I must admit to not having strong knowledge of Broadcast.com as a company - I think I've only been on their site once. However from a fundamental perspective, I see the following negatives with regard to the $6 billion purchase price:

1. I think it's hard to justify a $6 billion price tag for a company that is $17 million in the red, and has annual sales in the $30 million range.

2. The company does not appear to utilize any proprietary technology - it is essentially a site that offers streaming video and audio for various radio and television broadcasts. As such, their site could be easily copied (assuming a sizable investment). I could be wrong on this point - perhaps they do have some proprietary or patented technology they are using.

3. I see them facing serious competition in the future from a number of other companies, including AOL, Microsoft, and any of the mainstream media companies that have yet to establish a strong presence on the web.

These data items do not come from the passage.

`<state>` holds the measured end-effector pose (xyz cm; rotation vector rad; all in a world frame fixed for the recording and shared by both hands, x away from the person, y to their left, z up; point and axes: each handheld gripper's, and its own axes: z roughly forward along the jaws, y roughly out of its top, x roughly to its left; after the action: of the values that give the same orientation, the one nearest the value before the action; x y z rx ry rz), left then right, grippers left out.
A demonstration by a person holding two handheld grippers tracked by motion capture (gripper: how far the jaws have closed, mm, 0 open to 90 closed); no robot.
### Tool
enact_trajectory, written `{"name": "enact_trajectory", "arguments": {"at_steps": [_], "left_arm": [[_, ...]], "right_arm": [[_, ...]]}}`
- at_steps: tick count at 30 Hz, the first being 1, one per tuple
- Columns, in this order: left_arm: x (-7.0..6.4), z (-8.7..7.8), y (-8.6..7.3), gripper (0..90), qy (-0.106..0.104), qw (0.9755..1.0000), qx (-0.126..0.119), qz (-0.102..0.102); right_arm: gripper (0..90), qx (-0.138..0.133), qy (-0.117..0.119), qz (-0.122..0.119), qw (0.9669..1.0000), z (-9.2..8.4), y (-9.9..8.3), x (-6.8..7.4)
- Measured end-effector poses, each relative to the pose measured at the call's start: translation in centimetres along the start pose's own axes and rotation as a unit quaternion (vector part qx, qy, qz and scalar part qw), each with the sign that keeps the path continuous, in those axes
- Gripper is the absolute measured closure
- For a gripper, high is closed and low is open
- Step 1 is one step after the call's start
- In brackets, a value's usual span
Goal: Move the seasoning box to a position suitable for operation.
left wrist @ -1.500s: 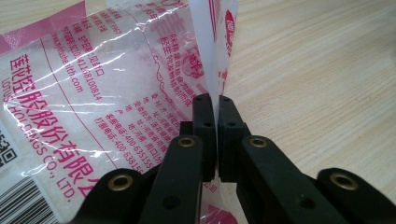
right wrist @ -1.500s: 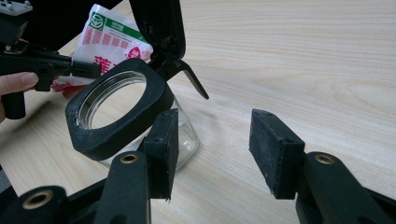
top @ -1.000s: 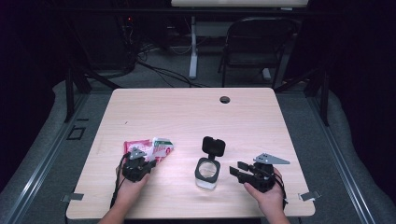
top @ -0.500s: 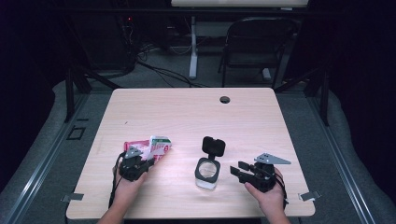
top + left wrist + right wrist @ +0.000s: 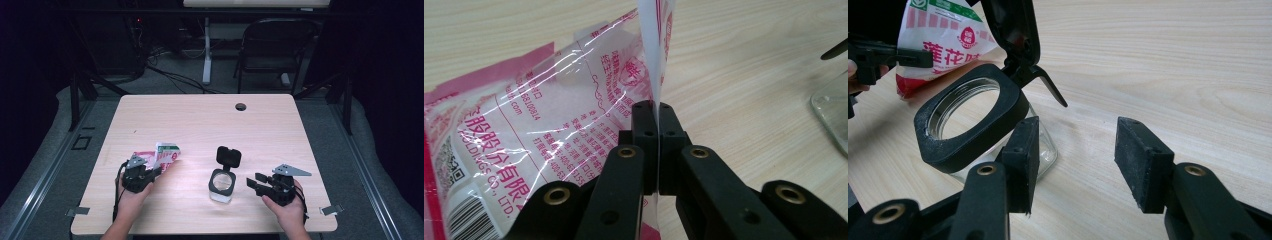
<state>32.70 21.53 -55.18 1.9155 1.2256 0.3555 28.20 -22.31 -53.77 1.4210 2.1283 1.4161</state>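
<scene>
1. One pale wood-grain worktop [image 5: 280, 125], rectangular, with one small dark round hole [image 5: 241, 106] near its far edge.
2. One crinkly plastic packet [image 5: 162, 154], part clear, part white, with pink print, lies near the worktop's front-left corner.
3. One clear glass jar [image 5: 221, 186] with a black squarish collar and hinged lid standing open sits near the middle of the front edge.
4. Two black claws: the left claw [image 5: 657, 107] is clamped tight on the packet's thin edge; the right claw [image 5: 1075, 162] gapes wide, empty, just beside the jar.
</scene>
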Motion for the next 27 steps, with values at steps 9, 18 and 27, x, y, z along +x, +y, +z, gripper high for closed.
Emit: {"name": "enact_trajectory", "arguments": {"at_steps": [9, 18, 27], "left_arm": [[0.7, -2.2, 0.8, 90.0, 0.007, 0.9997, -0.023, 0.005], [1.2, -3.5, 1.5, 90.0, 0.025, 0.9991, -0.031, 0.017], [1.7, -5.0, 2.7, 90.0, 0.045, 0.9977, -0.041, 0.030]], "right_arm": [[52.5, -0.002, 0.001, 0.001, 1.0000, 0.0, 0.0, 0.0], [52.5, -0.003, -0.001, 0.004, 1.0000, -0.2, 0.1, -0.1], [52.5, -0.007, -0.003, 0.004, 1.0000, -0.3, 0.1, -0.1]]}}
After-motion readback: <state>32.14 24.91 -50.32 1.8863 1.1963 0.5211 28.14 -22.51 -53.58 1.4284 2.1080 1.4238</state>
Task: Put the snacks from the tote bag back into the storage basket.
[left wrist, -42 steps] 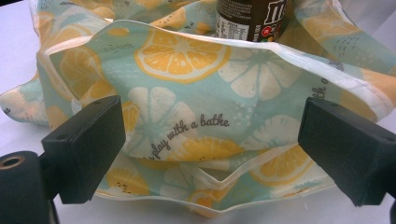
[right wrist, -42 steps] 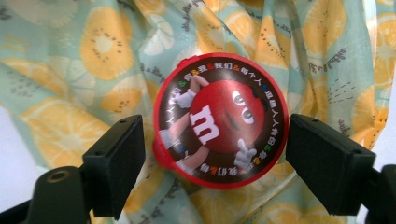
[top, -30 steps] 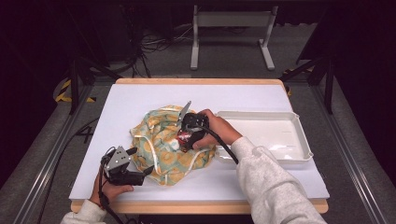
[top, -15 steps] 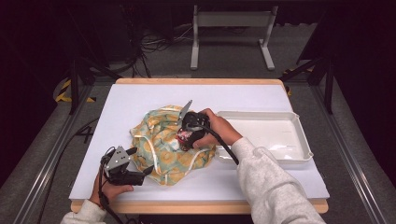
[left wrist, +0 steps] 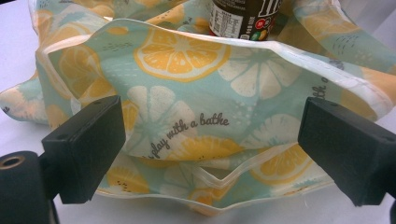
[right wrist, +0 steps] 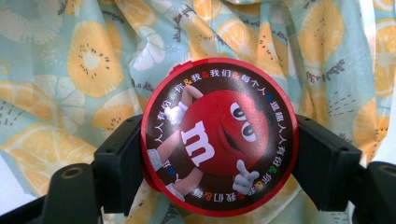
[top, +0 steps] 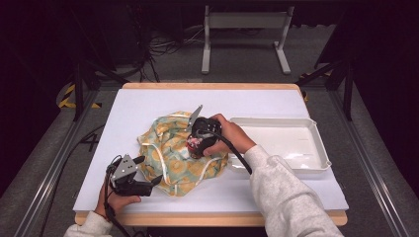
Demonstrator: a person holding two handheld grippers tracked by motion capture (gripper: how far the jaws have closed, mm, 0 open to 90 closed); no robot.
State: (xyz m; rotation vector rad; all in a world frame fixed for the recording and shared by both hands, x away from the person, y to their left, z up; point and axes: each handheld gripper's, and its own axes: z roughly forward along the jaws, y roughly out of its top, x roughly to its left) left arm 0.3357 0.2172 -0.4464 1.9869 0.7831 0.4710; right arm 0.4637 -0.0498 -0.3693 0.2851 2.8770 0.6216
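Note:
A teal cloth bag [top: 165,150] printed with orange and lemon slices lies crumpled in the middle of the white table [top: 148,101]. My right gripper [top: 197,140] hovers over the bag, shut on a round brown M&M's can [right wrist: 219,154] with a red cartoon lid; its two jaws press the can's sides above the bag's cloth [right wrist: 70,70]. My left gripper [top: 148,170] rests at the bag's near left edge, open. In the left gripper view the bag's white-piped rim [left wrist: 187,93] spans the wide gap between the jaws, and the can's lower part [left wrist: 245,18] stands behind it.
An empty white tray [top: 276,120] sits on the right of the table, just beyond the right hand. Bare table lies behind and left of the bag. The wooden front edge [top: 212,219] runs close under both forearms.

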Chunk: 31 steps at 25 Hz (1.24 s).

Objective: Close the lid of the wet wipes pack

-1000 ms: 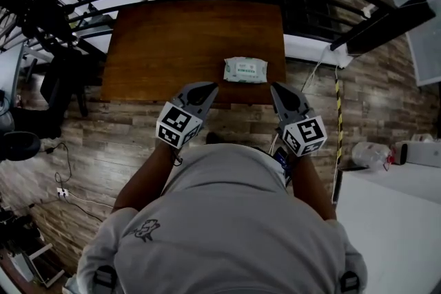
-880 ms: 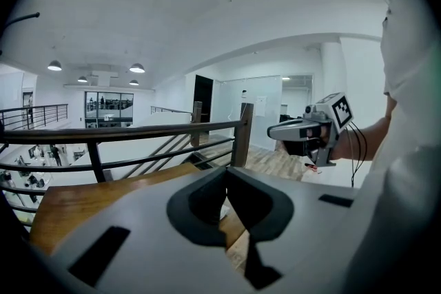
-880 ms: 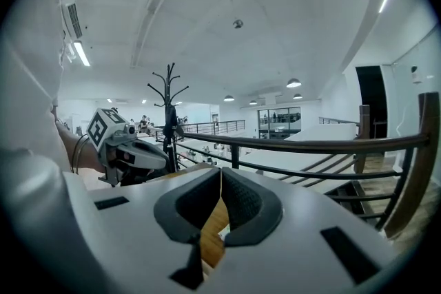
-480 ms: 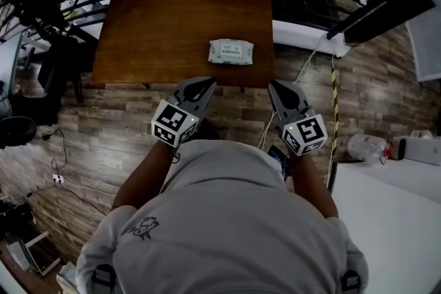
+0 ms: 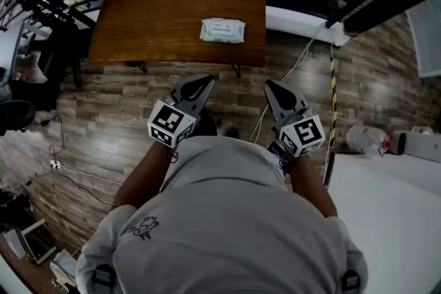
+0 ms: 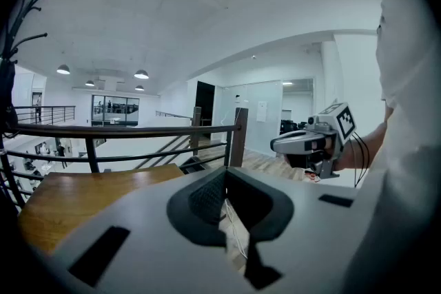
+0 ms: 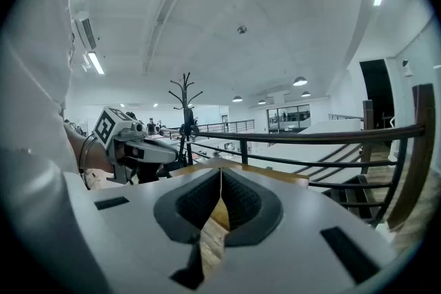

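The left gripper [image 5: 202, 84] has its jaws pressed together with nothing between them; in its own view [image 6: 225, 179] the dark ribbed pads meet at the tip. The right gripper [image 5: 271, 86] is the same, its pads closed against each other on nothing [image 7: 220, 179]. Both are held side by side in front of the person's chest, pointing ahead and slightly down, with a gap between them. Each carries its marker cube, the left cube [image 5: 169, 124] and the right cube [image 5: 303, 135], at the wrist end. Each gripper view catches the other gripper off to one side, level with it. Below them in the head view is the person's grey shirt [image 5: 227, 231], and under the jaws lies a plank floor [image 5: 124, 113] with a white cable [image 5: 293, 72] trailing across it. Beyond a strip of that floor stands the wooden table [image 5: 151, 17], well apart from both grippers. The wipes pack [image 5: 222, 30] lies flat on the table's right half, nearer the edge facing the person, roughly in line with the gap between the grippers. It is too small to tell whether its lid is up or down. A dark railing [image 6: 124, 131] runs behind the table, and a coat stand [image 7: 186, 96] rises past it in the right gripper view.
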Available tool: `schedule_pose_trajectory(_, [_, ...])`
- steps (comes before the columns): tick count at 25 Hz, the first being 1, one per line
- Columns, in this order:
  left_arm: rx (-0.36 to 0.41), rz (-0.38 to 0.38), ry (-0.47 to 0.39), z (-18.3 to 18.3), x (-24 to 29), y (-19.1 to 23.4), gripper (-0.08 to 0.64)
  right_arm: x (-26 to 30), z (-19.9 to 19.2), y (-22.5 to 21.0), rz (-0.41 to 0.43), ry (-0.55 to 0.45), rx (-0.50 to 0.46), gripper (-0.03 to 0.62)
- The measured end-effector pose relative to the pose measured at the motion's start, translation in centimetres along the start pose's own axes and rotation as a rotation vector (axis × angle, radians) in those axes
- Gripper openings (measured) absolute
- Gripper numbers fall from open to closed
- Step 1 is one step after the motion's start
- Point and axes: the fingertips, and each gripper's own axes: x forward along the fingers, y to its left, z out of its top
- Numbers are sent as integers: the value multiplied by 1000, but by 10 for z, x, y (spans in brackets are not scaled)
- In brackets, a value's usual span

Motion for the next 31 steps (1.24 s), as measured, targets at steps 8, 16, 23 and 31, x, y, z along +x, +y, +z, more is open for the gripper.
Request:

But again, fundamentals have never had much of an impact on net stocks. And many would argue that Broadcast.com benefits tremendously from first mover advantage - and that their position will be strengthened by being a part of Yahoo. However, I am of the opinion that fundamentals will at some point become important for net stocks - but who knows when. Yahoo is actually probably making smart moves in using its stock as currency - despite inflated prices. If you think about it, Yahoo could have waited until net stock prices come down some (assuming they do) and have paid a lower price for Broadcast.com (assuming it would still be available) - however, Yahoo may have ended up using the same amount of shares under such a scenario - and as such the impact would be the same (and waiting may have resulted in Broadcast.com being purchased by someone else). The purchase of Broadcast.com by Yahoo is speculative - regardless of whether Yahoo's stock price is $150 or $70 - but paying $6 billion for a company that is $17 million in the red on the face of it appears to me like an outright gamble.